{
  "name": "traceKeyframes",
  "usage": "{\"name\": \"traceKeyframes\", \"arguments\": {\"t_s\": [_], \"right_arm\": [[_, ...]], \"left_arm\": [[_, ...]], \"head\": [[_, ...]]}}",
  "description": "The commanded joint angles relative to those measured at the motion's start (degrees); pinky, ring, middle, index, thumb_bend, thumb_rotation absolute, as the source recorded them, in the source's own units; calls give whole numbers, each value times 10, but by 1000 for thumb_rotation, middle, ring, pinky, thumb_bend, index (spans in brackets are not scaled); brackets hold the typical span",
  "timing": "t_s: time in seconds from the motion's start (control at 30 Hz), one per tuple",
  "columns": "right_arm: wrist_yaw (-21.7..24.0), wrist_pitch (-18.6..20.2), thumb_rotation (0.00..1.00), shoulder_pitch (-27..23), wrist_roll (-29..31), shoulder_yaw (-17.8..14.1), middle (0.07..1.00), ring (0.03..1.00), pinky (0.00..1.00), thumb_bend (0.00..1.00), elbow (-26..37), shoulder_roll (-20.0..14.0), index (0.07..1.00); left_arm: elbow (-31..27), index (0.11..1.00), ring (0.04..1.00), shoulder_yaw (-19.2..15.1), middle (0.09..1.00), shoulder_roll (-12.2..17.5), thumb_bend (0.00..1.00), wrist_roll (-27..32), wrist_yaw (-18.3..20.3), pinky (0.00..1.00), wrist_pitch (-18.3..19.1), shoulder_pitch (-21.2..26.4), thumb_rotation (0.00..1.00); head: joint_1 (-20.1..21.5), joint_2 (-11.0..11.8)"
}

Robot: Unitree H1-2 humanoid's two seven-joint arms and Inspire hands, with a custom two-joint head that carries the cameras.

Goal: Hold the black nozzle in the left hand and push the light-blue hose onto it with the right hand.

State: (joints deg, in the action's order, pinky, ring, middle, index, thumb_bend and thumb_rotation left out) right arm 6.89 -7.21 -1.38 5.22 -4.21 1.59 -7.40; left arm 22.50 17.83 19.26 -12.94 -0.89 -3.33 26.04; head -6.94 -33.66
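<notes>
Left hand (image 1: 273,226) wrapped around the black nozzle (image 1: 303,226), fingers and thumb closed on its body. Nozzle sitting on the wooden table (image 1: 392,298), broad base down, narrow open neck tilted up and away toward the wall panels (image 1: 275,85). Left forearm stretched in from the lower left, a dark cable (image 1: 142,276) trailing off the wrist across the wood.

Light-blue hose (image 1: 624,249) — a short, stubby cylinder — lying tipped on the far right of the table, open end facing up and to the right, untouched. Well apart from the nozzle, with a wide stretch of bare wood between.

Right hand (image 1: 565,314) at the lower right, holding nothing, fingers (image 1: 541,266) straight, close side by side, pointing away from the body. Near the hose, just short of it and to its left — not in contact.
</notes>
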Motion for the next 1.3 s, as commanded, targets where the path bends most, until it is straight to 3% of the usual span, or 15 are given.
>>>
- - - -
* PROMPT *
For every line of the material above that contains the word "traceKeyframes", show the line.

* RESULT OF THE EXERCISE *
  "name": "traceKeyframes",
  "usage": "{\"name\": \"traceKeyframes\", \"arguments\": {\"t_s\": [_], \"right_arm\": [[_, ...]], \"left_arm\": [[_, ...]], \"head\": [[_, ...]]}}",

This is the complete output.